'''

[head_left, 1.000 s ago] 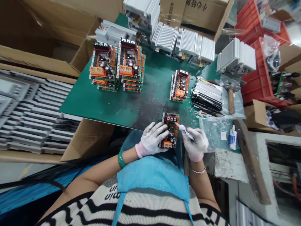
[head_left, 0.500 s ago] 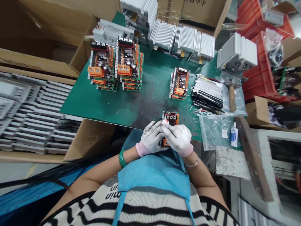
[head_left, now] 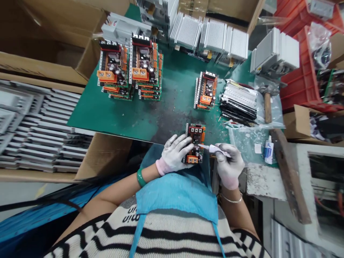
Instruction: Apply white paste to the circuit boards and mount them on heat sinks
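My left hand point(head_left: 174, 154), in a white coated glove, holds a circuit board point(head_left: 195, 143) at its left edge. The board has red and orange terminal blocks and lies flat at the near edge of the green mat point(head_left: 172, 86). My right hand point(head_left: 229, 165), gloved the same way, pinches a small white squeeze tube point(head_left: 219, 149). The tube's thin nozzle points left and reaches the board's right edge. Whether the tip touches the board cannot be told. Fingers hide part of the board's left side.
Stacked circuit boards point(head_left: 139, 68) and a smaller stack point(head_left: 206, 90) stand on the mat, with finned aluminium heat sinks point(head_left: 209, 36) behind. To the right lie a strip pile point(head_left: 238, 101), a hammer point(head_left: 267, 105), a plastic bag point(head_left: 249, 143) and a white tube point(head_left: 268, 152).
My right hand has moved right, away from above the board, and the tube's nozzle now rests at the board's right edge. The board shows fully again. The view has shifted slightly.
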`<state>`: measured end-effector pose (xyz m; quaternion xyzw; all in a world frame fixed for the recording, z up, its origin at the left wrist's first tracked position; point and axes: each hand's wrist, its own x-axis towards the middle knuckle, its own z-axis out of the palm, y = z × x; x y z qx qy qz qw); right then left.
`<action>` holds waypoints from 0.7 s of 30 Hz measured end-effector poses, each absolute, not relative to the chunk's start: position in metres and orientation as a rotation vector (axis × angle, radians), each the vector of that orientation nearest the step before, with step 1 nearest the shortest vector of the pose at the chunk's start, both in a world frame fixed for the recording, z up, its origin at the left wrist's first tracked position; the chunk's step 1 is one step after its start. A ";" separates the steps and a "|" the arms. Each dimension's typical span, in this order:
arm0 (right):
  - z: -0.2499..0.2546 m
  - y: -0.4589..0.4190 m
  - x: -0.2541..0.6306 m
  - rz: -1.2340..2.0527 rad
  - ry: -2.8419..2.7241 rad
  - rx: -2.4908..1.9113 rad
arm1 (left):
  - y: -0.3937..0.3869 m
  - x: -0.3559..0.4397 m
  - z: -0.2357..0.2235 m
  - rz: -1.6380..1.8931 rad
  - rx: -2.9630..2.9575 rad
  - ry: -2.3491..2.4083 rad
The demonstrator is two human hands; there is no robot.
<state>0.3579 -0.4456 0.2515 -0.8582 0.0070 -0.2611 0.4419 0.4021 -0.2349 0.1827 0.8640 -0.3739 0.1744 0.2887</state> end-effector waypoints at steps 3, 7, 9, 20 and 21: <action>0.254 -0.448 0.347 -0.479 -0.055 -2.217 | -0.235 0.402 0.183 0.439 2.313 -0.986; 0.259 -0.440 0.348 -0.469 -0.245 -2.352 | -0.237 0.402 0.185 0.488 2.305 -0.990; 0.261 -0.436 0.352 -0.479 -0.333 -2.356 | -0.237 0.401 0.185 0.511 2.296 -0.991; 0.271 -0.453 0.350 -0.399 -0.463 -2.497 | -0.236 0.401 0.182 0.464 2.359 -0.993; 0.273 -0.455 0.348 -0.407 -0.458 -2.511 | -0.236 0.402 0.183 0.466 2.347 -0.993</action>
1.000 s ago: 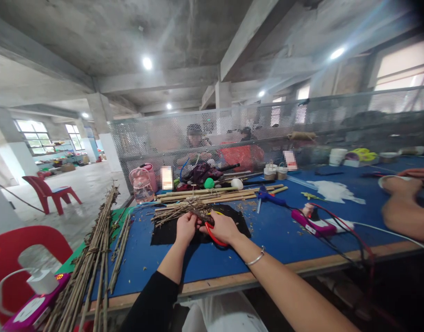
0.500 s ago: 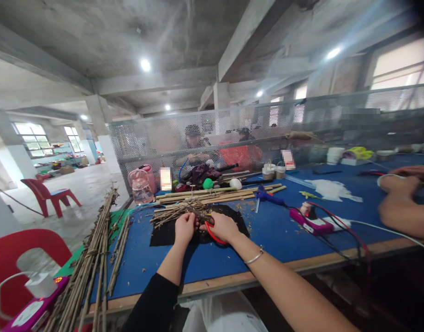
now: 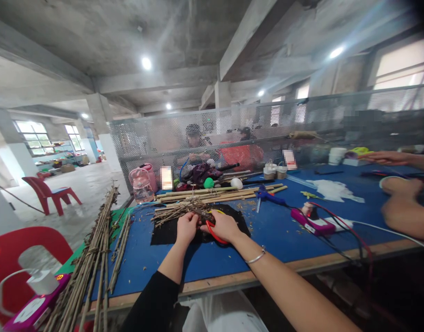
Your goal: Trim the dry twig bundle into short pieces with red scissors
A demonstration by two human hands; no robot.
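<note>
My left hand point(image 3: 186, 228) is closed on a short brown twig point(image 3: 198, 213) over a black cloth point(image 3: 166, 232) on the blue table point(image 3: 274, 230). My right hand point(image 3: 223, 226) grips red-handled scissors point(image 3: 213, 234), their blades at the twig. The two hands nearly touch. A loose bundle of thin twigs point(image 3: 173, 211) lies just beyond them, at the cloth's far edge.
Long bamboo sticks point(image 3: 94, 263) lie along the table's left edge and more sticks point(image 3: 218, 192) across the far side. A pink bottle point(image 3: 141, 184), a blue glue gun point(image 3: 269, 196), a purple device point(image 3: 313, 223) with red cables, and another person's arms point(image 3: 402, 203) are at right. Red chairs stand left.
My hands stay almost still on the twig and scissors. At right, the other person's far hand has lifted and reached out over the table.
</note>
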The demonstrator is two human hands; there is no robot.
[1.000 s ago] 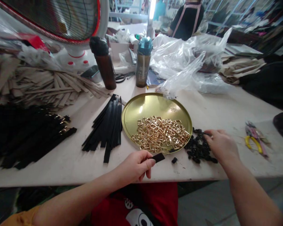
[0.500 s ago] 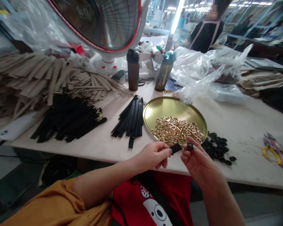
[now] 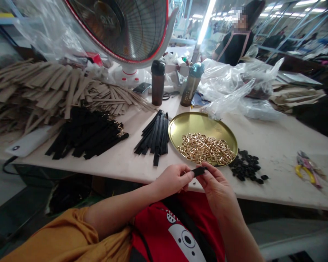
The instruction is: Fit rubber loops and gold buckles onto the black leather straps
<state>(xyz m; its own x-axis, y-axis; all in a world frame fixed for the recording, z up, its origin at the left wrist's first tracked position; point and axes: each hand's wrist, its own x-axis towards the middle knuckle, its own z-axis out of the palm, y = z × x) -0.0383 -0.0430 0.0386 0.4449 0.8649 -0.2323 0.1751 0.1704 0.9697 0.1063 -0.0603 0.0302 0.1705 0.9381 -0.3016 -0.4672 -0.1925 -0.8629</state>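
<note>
My left hand (image 3: pixel 179 177) is closed on a short black strap (image 3: pixel 198 171), pinching it between thumb and fingers. At the strap's right end, my right hand (image 3: pixel 214 182) is closed on a small black loop, mostly hidden by the fingertips. Whether the loop is around the strap end or only against it, I cannot tell. Just beyond the hands lies a round gold tray (image 3: pixel 177 125) with a heap of gold metal buckles (image 3: pixel 205 148). Right of it is a pile of small black loops (image 3: pixel 246 165). A fan of black straps (image 3: pixel 154 136) lies left of the tray.
More black straps (image 3: pixel 84 134), some with gold hardware, lie left beside stacked beige strips (image 3: pixel 43 83). A fan (image 3: pixel 125 29), two bottles (image 3: pixel 157 83) and plastic bags (image 3: pixel 235 87) stand behind. Pliers (image 3: pixel 306 171) lie at right. Across the table is a person (image 3: pixel 233 45).
My right hand has moved left, bringing the small black loop to the end of the strap held in my left hand. The view has shifted slightly.
</note>
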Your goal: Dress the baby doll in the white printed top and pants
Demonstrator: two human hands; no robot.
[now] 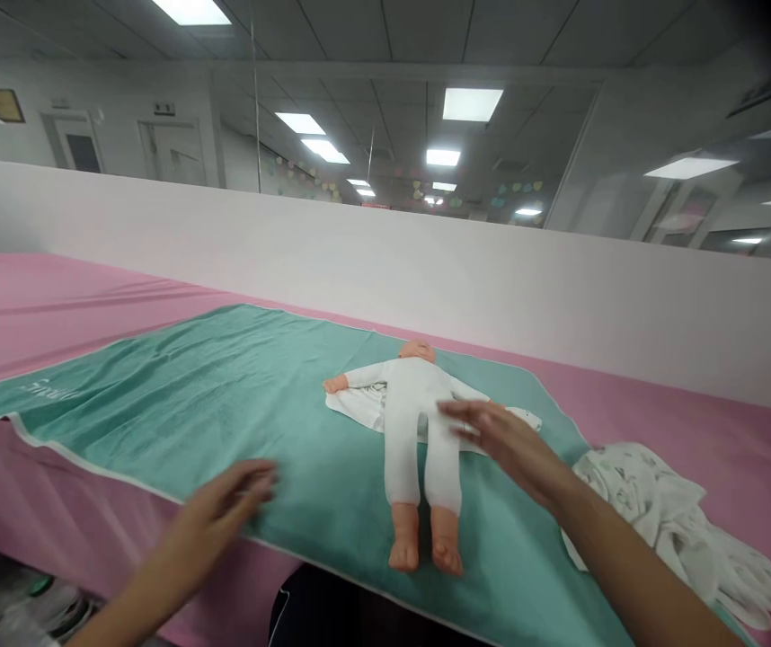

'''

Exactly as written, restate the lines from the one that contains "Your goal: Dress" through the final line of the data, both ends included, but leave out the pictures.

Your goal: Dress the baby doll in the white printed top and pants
Demonstrator: two human hands; no robot.
[now] 

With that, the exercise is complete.